1979: Révolution islamique. Gel du programme nucléaire.
2002: Un dissident iranien révèle l'existence de deux sites nucléaires clandestins: l'installation d'enrichissement d'uranium à Natanz et l'installation à l'eau lourde d'Arak. Washington accuse Téhéran de vouloir mettre au point des «armes de destruction massive». L'Iran donne son accord à l'inspection des nouveaux sites par l'AIEA.
2004: Sous la pression de l'Allemagne, de la France et du Royaume-Uni, Téhéran annonce la suspension de son programme d'enrichissement de l'uranium.
2005: Deux mois après l'élection du président Mahmoud Ahmadinejad, l'Iran annonce la reprise des activités à son usine de conversion d'uranium d'Ispahan.

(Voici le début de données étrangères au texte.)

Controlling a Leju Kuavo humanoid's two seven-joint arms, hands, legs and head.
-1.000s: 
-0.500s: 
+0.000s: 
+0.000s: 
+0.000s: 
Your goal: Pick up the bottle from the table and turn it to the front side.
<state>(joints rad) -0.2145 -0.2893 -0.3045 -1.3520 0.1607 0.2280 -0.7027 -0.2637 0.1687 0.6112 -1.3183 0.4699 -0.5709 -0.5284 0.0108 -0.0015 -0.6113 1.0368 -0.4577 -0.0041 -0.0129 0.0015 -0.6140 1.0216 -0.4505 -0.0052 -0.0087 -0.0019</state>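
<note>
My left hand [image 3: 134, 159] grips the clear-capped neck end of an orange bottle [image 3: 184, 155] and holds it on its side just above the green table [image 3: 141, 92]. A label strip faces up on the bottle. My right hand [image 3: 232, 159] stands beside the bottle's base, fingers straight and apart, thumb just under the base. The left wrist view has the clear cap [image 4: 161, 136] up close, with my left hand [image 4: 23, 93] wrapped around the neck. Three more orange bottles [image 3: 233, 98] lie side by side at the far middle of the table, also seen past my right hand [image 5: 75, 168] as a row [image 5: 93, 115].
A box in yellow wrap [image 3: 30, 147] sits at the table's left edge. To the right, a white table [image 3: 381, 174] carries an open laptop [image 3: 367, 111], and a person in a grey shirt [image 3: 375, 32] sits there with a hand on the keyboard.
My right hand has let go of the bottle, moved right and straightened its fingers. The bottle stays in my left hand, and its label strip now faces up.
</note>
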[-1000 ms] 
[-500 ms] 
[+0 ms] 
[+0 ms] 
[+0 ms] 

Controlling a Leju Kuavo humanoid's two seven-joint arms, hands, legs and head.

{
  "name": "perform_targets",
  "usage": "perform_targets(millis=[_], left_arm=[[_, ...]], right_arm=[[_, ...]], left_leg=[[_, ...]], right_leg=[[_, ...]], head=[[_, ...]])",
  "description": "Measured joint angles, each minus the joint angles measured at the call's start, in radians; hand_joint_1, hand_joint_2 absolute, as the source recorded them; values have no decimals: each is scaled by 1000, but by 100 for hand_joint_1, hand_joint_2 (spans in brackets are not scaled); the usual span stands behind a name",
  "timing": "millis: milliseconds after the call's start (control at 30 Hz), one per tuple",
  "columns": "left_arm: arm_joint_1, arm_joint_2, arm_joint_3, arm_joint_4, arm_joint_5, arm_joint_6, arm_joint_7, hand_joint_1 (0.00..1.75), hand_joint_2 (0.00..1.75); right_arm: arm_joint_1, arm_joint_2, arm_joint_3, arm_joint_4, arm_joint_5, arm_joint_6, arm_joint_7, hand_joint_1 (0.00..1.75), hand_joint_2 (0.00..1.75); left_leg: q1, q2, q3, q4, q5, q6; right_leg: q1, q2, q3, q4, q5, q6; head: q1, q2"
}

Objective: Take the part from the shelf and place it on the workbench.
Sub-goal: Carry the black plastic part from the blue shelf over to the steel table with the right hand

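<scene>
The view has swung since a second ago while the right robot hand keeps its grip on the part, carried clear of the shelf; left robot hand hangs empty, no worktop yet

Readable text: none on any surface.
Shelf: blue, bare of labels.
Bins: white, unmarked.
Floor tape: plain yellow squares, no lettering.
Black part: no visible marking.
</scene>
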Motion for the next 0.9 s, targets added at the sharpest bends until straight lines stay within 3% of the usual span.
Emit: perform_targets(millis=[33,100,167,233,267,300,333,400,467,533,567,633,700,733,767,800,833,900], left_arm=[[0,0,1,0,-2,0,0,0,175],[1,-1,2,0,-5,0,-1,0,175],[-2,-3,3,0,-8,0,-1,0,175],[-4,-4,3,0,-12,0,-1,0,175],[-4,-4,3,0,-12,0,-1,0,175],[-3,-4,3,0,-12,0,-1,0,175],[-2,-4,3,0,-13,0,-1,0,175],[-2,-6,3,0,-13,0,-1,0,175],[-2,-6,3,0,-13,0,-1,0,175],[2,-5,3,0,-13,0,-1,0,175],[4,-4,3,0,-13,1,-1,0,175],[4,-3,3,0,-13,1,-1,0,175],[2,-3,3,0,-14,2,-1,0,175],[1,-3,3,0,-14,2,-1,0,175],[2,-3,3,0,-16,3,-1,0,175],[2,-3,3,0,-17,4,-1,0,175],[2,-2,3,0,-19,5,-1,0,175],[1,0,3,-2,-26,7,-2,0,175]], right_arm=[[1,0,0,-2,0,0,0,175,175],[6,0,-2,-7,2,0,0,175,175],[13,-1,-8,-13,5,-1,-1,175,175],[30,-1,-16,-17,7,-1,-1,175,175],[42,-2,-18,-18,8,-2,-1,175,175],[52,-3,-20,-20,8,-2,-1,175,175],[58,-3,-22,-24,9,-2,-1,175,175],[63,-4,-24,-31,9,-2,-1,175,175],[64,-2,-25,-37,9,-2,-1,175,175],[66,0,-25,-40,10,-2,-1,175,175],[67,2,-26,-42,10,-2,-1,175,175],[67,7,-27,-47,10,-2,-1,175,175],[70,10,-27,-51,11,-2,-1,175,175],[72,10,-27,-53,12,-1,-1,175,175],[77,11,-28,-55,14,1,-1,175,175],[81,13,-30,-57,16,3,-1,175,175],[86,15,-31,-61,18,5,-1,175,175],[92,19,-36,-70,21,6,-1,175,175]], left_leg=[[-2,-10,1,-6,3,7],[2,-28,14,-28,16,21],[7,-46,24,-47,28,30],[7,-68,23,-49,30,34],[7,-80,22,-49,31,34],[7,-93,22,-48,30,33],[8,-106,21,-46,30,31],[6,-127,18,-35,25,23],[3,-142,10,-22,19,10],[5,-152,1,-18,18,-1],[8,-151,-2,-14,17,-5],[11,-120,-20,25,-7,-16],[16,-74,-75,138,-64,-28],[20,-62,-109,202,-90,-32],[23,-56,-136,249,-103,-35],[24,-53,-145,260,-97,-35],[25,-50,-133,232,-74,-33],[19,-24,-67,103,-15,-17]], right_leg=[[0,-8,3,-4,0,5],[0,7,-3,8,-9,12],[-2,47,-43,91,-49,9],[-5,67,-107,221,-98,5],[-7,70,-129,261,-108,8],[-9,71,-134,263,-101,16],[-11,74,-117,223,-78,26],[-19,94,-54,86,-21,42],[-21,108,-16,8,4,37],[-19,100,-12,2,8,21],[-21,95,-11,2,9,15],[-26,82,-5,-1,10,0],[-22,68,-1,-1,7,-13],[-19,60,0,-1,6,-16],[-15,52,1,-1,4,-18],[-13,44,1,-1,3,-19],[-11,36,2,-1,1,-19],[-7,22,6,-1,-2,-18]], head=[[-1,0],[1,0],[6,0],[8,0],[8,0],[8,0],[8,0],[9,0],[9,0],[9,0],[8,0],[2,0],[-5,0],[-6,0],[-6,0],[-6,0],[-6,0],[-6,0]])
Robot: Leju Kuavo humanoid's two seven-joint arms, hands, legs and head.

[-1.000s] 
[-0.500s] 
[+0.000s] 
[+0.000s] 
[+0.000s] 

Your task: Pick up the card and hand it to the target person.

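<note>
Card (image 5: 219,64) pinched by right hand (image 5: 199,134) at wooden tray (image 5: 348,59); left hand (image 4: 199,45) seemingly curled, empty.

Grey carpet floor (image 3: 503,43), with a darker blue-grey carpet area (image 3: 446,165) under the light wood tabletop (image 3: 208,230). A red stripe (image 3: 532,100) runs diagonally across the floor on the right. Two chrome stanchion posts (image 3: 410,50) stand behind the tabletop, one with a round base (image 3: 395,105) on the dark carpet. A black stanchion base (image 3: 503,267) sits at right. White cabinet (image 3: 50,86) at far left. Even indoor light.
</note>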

2007: En mars, le Conseil de sécurité durcit ses sanctions imposées en décembre devant le refus de l'Iran d'arrêter l'enrichissement d'uranium. À l'automne, le ton monte du côté d'Israël, des États-Unis et de la France. Le ministre français des Affaires étrangères évoque la possibilité d'une guerre avec l'Iran. En décembre, un rapport d'agences de renseignements américaines conclut que l'Iran a arrêté son programme d'armement nucléaire à l'automne 2003.
2009: La découverte d'un nouveau centre d'enrichissement nucléaire provoque un tollé en septembre. En octobre, le New York Times publie les conclusions d'une analyse confidentielle d'experts de l'AIEA qui estiment, avec quelques bémols, que l'Iran a acquis «suffisamment d'information pour être capable de concevoir et produire» une bombe atomique.
2011: Dans un rapport publié en novembre, l'AIEA exprime de «sérieuses inquiétudes» sur une «possible dimension militaire du programme nucléaire».